What is being asked
All of the data below should be printed again exactly, pictures excluded.
─── Information shown ───
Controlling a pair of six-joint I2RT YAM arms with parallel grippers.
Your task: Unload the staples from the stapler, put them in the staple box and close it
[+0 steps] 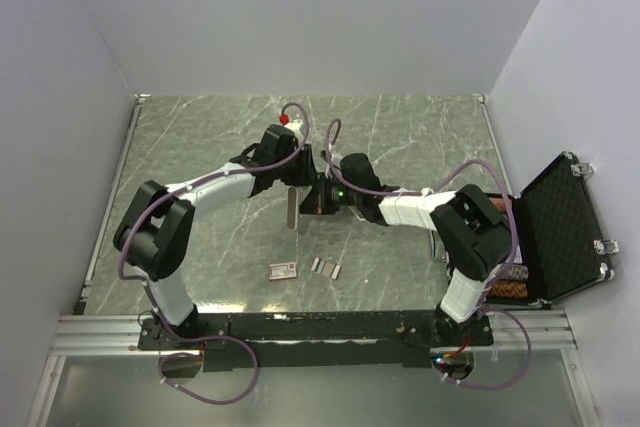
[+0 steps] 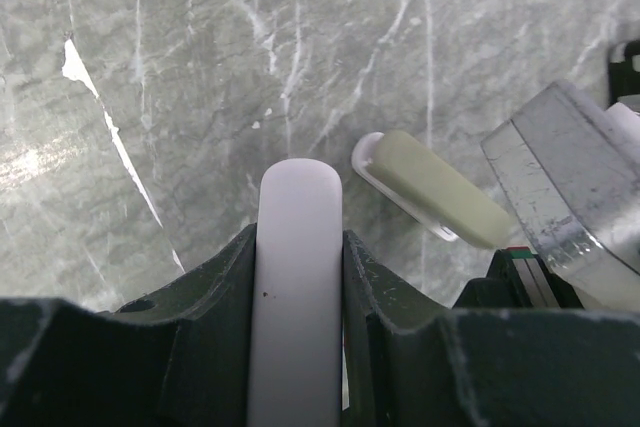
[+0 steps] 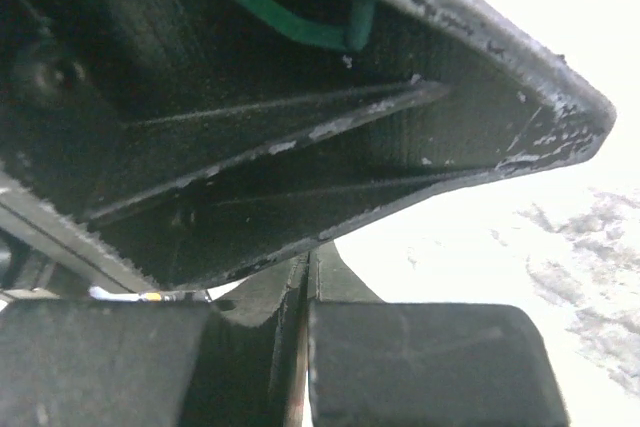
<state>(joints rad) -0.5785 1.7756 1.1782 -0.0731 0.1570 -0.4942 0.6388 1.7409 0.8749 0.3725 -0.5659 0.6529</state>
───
Response area
Controlling a pair of six-joint I2RT YAM arms with parallel grippers.
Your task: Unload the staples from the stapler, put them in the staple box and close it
[+0 steps] 
[+0 steps] 
[+0 steps] 
<state>(joints rad) -0.5785 1.7756 1.1782 -0.0731 0.1570 -0.4942 0.6388 1.7409 0.8749 0.3725 -0.5659 0.6529</state>

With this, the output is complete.